If I had to do this I think I'll ask myself "what do I need to be put on that map and what is the purpose of said map", and when you know it, you take the two things the most distant with each other (the capitals of the two kingdoms in war, the rivers bordering the battlefield, and you have the scale of the very map you're working on. You have to do a little of preparation before starting to draw your map, because you have to worldbuild a little before.

----------


## Falconius

Like Skaald said.  

Make it big enough to include a little bit of area of wiggle room around what you need.  Do not make a world map, if you need more map just make another one and add it on, or make a larger regional map which you map sits within.  The curvature of the planet is entirely unimportant for a regional fantasy map.  It is important if you want to put longitude and latitude lines in, which it sounds like you do, but in that case I'd just copy existing long and lat lines from the approximate latitude you want your map to theoretically be and then ignore them whilst you fill it in, you will have to match your scale to them though.  Don't let realism get in the way of making your map, use it as a tool instead of a limitation.  The easiest way to figure out what scale to use is "the days of travel" method, in which you declare how long it'd take characters to get from point "a" to point "b" and then figure out the approximate distance between "ab" by using the average walking speed of people typically 20-30 miles a day.

----------


## waldronate

The others have pointed out some important concepts, but here's a little bit more:

A whole-world map may not matter right now, but a quick sketch will let you do one of the most important things for a lot of related maps: be consistent from map to map. If map A says that it's five days travel from Angel's Fall to Hellmouth, map B had better not show it as an afternoon's walk or your readers may lose their suspension of disbelief. The map really doesn't need to be a whole world, but (as Falconius suggests) an overview map somewhat larger than your intended regional areas will make a big difference.

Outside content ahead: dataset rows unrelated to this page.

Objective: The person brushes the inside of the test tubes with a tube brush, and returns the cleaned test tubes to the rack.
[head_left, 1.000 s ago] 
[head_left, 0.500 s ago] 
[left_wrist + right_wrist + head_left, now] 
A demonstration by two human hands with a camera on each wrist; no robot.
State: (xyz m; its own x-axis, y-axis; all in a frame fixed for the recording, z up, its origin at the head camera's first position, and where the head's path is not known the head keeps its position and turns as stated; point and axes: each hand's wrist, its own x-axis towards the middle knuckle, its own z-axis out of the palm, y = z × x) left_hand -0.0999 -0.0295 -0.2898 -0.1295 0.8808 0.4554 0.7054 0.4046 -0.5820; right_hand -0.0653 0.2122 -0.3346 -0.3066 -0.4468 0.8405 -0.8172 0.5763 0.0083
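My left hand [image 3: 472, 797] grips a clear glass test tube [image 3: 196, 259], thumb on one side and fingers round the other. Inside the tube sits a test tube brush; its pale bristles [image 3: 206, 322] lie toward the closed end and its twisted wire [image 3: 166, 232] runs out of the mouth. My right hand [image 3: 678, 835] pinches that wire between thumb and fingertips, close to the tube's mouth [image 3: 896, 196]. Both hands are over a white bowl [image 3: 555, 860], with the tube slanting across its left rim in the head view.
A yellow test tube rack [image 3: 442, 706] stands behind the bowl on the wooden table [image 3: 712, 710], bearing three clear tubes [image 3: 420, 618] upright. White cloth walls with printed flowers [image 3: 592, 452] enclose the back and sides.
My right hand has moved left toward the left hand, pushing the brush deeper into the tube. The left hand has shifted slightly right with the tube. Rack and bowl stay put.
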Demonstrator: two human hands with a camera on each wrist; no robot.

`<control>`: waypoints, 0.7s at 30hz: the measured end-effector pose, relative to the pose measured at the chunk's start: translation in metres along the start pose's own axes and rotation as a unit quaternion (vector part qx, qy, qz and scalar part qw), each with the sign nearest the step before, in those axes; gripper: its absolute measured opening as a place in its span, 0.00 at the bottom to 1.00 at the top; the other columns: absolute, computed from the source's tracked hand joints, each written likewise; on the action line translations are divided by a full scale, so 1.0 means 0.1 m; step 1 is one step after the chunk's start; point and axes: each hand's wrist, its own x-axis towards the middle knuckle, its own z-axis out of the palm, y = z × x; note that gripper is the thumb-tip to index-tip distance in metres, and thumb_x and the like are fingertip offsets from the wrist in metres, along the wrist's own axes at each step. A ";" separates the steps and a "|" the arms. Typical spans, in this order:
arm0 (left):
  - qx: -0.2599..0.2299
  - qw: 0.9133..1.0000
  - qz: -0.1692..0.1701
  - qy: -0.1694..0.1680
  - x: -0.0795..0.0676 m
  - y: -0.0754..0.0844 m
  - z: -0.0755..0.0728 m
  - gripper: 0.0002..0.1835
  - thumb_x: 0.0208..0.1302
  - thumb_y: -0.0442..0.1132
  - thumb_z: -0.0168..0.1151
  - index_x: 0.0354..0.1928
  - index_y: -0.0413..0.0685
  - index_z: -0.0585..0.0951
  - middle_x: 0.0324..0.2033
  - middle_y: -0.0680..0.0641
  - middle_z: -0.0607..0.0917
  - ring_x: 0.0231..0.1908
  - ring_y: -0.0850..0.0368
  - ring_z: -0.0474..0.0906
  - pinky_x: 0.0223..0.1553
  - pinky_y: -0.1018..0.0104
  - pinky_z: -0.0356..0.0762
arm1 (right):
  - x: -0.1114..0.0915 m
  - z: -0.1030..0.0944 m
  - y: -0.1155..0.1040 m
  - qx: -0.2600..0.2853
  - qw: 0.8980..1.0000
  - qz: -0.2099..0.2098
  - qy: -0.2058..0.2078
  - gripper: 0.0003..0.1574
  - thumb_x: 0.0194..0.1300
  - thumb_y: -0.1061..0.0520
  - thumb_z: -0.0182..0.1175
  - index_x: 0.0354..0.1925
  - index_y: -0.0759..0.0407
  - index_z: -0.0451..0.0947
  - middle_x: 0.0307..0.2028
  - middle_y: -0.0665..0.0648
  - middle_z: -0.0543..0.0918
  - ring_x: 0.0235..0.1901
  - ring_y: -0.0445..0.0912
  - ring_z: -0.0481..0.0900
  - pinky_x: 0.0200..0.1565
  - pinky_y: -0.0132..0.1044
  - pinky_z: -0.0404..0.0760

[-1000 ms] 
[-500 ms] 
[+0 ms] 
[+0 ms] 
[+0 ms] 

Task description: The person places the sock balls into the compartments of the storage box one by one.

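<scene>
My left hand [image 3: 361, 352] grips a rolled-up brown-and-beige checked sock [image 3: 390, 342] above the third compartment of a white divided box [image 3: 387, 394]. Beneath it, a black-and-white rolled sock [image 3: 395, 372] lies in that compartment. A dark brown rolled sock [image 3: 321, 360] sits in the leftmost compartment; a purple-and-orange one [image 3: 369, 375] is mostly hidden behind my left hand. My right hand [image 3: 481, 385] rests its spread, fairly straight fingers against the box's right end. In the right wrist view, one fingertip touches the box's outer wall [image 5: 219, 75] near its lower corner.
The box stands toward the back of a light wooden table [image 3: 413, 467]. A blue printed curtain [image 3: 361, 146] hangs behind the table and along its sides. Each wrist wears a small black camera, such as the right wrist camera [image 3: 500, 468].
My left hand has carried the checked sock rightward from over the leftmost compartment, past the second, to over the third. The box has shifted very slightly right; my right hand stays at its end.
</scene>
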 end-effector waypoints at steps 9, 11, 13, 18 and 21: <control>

If your TTRPG is set on something resembling a planet that responds to familiar physics, then the map projection will start to make something of a difference when your maps are a few hundred miles across. Putting things at reasonable places and sizes on the map will tell you about things that can be important, like where the tundra is or which parts are desert or why kingdom A never really talked much to kingdom B.

Maps serve the stories you're trying to tell. Having a map and a history for that map (Bob the Mighty fought his way across the whole of the land of Knod in Year Two of the Little Troubles) lets the map become a storytelling aid and new stories quickly start flowing. An overview map (even one with very large strokes) with a few areas detailed (and maybe more detailed maps of those important areas) gives a sense of a cohesive whole, even if that's not actually the case. Note that I'm not saying that you'd need a whole world map, but something to tie together what you're going to do in the first push with a little extra space for wiggle room is where you should be heading.

A quick way to avoid issues is (if you can) have maps done by some character or guild in the context of the game itself. Ancient surveys weren't the best and maps often differed significantly depending on who was doing the map and why. Plus, it lets you have a little flavor and relaxes your consistency constraints. A little note in the corner (by Ortilon the Simple, dung street, OUR MAPS ARE THE BEST) can 
give players a feeling of life in the world that a generic map can be missing.

----------


## VietIronfist

Thank you, both of you!

That makes a lot of sense. I feel like that used to be my philosophy making maps, but got caught up in making them more realistic. I'm hoping that I will be able to keep that perspective. It will definitely make things a bit easier going forward!!

----------